_What you will do_. Restate the listing in full, keeping every word as it is.

_Data_.

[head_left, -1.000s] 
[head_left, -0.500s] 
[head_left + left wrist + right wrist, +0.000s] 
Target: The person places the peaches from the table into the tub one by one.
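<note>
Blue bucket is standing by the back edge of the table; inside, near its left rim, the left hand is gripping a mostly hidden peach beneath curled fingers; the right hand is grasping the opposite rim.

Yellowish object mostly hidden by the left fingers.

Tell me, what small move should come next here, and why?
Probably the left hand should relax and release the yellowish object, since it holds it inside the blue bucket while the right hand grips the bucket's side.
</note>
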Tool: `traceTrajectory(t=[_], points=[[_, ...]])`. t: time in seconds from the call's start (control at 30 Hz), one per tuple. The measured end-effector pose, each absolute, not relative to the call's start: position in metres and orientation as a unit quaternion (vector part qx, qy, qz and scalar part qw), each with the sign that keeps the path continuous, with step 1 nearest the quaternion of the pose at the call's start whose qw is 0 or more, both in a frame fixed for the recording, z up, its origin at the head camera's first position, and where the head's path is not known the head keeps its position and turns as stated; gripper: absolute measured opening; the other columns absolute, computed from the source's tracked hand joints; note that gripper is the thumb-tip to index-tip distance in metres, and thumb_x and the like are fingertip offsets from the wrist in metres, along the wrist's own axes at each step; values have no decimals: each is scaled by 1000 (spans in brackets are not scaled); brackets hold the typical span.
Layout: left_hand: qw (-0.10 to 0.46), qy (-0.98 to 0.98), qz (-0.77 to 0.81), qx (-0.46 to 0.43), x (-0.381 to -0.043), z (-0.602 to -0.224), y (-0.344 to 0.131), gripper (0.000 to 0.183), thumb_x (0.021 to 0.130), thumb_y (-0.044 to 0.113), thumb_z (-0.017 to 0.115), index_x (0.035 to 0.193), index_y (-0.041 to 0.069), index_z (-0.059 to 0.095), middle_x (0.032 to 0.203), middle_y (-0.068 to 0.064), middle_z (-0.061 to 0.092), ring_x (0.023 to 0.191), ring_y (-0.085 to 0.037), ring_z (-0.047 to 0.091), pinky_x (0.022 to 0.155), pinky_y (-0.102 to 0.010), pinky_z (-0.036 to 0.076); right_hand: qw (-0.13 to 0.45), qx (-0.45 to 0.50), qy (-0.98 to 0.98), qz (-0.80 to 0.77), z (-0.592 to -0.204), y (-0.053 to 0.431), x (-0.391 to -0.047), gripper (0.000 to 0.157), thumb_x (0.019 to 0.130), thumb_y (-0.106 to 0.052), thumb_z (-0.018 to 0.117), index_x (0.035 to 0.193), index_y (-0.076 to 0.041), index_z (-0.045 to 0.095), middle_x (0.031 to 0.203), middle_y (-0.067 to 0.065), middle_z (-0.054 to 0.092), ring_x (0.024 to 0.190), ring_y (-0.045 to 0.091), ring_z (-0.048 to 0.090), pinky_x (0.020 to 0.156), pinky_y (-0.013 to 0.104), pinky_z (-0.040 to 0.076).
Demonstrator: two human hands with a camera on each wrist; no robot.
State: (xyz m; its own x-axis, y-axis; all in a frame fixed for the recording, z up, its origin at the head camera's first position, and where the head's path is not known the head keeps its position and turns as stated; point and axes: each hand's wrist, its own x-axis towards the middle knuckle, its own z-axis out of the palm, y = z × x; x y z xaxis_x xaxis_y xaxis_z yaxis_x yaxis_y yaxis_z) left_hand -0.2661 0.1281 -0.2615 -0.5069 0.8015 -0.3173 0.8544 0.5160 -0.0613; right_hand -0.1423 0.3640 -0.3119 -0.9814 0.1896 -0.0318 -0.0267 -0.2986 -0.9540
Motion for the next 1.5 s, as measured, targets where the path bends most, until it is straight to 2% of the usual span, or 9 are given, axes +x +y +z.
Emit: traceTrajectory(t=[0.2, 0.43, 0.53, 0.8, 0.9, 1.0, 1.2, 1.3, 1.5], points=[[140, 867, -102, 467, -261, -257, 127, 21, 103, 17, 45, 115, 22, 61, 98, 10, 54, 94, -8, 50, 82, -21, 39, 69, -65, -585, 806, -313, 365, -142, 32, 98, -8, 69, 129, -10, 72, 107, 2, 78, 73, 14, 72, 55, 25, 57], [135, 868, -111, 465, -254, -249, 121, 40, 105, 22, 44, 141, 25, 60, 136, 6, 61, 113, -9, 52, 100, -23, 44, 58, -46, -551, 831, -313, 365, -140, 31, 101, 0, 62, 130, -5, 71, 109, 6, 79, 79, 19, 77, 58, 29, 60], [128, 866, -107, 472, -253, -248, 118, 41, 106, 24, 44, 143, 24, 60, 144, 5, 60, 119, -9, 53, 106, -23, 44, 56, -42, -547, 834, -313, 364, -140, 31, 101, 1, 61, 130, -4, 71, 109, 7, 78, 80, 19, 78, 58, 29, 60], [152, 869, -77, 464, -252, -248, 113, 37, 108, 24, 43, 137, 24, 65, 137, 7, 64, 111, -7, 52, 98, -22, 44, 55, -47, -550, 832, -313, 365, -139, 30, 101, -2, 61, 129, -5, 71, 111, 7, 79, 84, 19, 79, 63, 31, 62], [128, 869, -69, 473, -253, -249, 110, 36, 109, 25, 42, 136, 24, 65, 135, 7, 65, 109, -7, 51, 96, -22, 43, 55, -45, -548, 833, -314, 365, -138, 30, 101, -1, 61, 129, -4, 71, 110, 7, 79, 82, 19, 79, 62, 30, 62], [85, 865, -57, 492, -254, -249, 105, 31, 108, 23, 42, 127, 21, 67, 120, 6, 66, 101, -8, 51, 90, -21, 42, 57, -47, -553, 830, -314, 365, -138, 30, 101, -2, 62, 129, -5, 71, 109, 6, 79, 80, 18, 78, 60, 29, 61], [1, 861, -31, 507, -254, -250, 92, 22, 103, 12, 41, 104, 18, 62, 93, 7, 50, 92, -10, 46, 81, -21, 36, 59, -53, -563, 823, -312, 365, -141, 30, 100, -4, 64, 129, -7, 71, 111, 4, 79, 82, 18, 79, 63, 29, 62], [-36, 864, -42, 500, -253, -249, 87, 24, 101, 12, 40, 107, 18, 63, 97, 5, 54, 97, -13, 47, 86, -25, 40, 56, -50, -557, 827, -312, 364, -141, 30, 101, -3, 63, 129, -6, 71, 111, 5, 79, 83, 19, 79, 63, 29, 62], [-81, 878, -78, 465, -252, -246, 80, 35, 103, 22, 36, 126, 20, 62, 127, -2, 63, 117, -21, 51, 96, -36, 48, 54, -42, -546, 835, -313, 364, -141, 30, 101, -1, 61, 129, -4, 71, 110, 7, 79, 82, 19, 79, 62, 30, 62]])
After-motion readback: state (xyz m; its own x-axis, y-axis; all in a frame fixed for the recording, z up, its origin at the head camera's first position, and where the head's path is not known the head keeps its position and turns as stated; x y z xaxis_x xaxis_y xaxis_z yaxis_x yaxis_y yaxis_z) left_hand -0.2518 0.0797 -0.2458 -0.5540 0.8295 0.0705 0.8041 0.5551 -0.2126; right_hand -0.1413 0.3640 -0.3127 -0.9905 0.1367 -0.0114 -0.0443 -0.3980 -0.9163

_Answer to this task_.
[head_left, -1.000s] 
[head_left, -0.500s] 
[head_left + left wrist + right wrist, +0.000s] 
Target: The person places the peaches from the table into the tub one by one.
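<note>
Blue bucket is standing by the back edge of the table; inside, near its left rim, the left hand is gripping a mostly hidden peach beneath curled fingers; the right hand is grasping the opposite rim.

Yellowish object mostly hidden by the left fingers.

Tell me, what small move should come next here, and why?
Probably the left hand should relax and release the yellowish object, since it holds it inside the blue bucket while the right hand grips the bucket's side.
</note>
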Tool: `traceTrajectory(t=[_], points=[[_, ...]])`. t: time in seconds from the call's start (control at 30 Hz), one per tuple. The measured end-effector pose, each absolute, not relative to the call's start: position in metres and orientation as a unit quaternion (vector part qx, qy, qz and scalar part qw), each with the sign that keeps the path continuous, with step 1 nearest the quaternion of the pose at the call's start whose qw is 0 or more, both in a frame fixed for the recording, z up, its origin at the head camera's first position, and where the head's path is not known the head keeps its position and turns as stated; gripper: absolute measured opening; the other columns absolute, computed from the source's tracked hand joints; note that gripper is the thumb-tip to index-tip distance in metres, and thumb_x and the like are fingertip offsets from the wrist in metres, along the wrist's own axes at each step; values have no decimals: each is scaled by 1000 (spans in brackets are not scaled); brackets hold the typical span.
Layout: left_hand: qw (-0.10 to 0.46), qy (-0.98 to 0.98), qz (-0.77 to 0.81), qx (-0.46 to 0.43), x (-0.381 to -0.043), z (-0.602 to -0.224), y (-0.344 to 0.131), gripper (0.000 to 0.183), thumb_x (0.021 to 0.130), thumb_y (-0.044 to 0.113), thumb_z (-0.017 to 0.115), index_x (0.035 to 0.193), index_y (-0.041 to 0.069), index_z (-0.059 to 0.095), middle_x (0.032 to 0.203), middle_y (-0.068 to 0.064), middle_z (-0.061 to 0.092), ring_x (0.023 to 0.191), ring_y (-0.085 to 0.037), ring_z (-0.047 to 0.091), pinky_x (0.022 to 0.155), pinky_y (-0.102 to 0.010), pinky_z (-0.036 to 0.076); right_hand: qw (-0.13 to 0.45), qx (-0.45 to 0.50), qy (-0.98 to 0.98), qz (-0.80 to 0.77), z (-0.592 to -0.204), y (-0.053 to 0.431), x (-0.391 to -0.047), gripper (0.000 to 0.157), thumb_x (0.019 to 0.130), thumb_y (-0.106 to 0.052), thumb_z (-0.018 to 0.117), index_x (0.035 to 0.193), index_y (-0.076 to 0.041), index_z (-0.045 to 0.095), middle_x (0.031 to 0.203), middle_y (-0.067 to 0.065), middle_z (-0.054 to 0.092), ring_x (0.024 to 0.190), ring_y (-0.045 to 0.091), ring_z (-0.048 to 0.090), pinky_x (0.020 to 0.156), pinky_y (-0.013 to 0.104), pinky_z (-0.040 to 0.076).
Demonstrator: two human hands with a camera on each wrist; no robot.
State: (xyz m; its own x-axis, y-axis; all in a frame fixed for the recording, z up, its origin at the head camera's first position, and where the head's path is not known the head keeps its position and turns as stated; point and axes: each hand's wrist, its own x-axis towards the middle knuckle, its own z-axis out of the palm, y = z × x; x y z xaxis_x xaxis_y xaxis_z yaxis_x yaxis_y yaxis_z) left_hand -0.2661 0.1281 -0.2615 -0.5069 0.8015 -0.3173 0.8544 0.5160 -0.0613; right_hand -0.1423 0.3640 -0.3119 -0.9814 0.1896 -0.0318 -0.0267 -0.2986 -0.9540
Motion for the next 1.5 s, as measured, targets where the path bends most, until it is straight to 2% of the usual span, or 9 are given, axes +x +y +z.
Emit: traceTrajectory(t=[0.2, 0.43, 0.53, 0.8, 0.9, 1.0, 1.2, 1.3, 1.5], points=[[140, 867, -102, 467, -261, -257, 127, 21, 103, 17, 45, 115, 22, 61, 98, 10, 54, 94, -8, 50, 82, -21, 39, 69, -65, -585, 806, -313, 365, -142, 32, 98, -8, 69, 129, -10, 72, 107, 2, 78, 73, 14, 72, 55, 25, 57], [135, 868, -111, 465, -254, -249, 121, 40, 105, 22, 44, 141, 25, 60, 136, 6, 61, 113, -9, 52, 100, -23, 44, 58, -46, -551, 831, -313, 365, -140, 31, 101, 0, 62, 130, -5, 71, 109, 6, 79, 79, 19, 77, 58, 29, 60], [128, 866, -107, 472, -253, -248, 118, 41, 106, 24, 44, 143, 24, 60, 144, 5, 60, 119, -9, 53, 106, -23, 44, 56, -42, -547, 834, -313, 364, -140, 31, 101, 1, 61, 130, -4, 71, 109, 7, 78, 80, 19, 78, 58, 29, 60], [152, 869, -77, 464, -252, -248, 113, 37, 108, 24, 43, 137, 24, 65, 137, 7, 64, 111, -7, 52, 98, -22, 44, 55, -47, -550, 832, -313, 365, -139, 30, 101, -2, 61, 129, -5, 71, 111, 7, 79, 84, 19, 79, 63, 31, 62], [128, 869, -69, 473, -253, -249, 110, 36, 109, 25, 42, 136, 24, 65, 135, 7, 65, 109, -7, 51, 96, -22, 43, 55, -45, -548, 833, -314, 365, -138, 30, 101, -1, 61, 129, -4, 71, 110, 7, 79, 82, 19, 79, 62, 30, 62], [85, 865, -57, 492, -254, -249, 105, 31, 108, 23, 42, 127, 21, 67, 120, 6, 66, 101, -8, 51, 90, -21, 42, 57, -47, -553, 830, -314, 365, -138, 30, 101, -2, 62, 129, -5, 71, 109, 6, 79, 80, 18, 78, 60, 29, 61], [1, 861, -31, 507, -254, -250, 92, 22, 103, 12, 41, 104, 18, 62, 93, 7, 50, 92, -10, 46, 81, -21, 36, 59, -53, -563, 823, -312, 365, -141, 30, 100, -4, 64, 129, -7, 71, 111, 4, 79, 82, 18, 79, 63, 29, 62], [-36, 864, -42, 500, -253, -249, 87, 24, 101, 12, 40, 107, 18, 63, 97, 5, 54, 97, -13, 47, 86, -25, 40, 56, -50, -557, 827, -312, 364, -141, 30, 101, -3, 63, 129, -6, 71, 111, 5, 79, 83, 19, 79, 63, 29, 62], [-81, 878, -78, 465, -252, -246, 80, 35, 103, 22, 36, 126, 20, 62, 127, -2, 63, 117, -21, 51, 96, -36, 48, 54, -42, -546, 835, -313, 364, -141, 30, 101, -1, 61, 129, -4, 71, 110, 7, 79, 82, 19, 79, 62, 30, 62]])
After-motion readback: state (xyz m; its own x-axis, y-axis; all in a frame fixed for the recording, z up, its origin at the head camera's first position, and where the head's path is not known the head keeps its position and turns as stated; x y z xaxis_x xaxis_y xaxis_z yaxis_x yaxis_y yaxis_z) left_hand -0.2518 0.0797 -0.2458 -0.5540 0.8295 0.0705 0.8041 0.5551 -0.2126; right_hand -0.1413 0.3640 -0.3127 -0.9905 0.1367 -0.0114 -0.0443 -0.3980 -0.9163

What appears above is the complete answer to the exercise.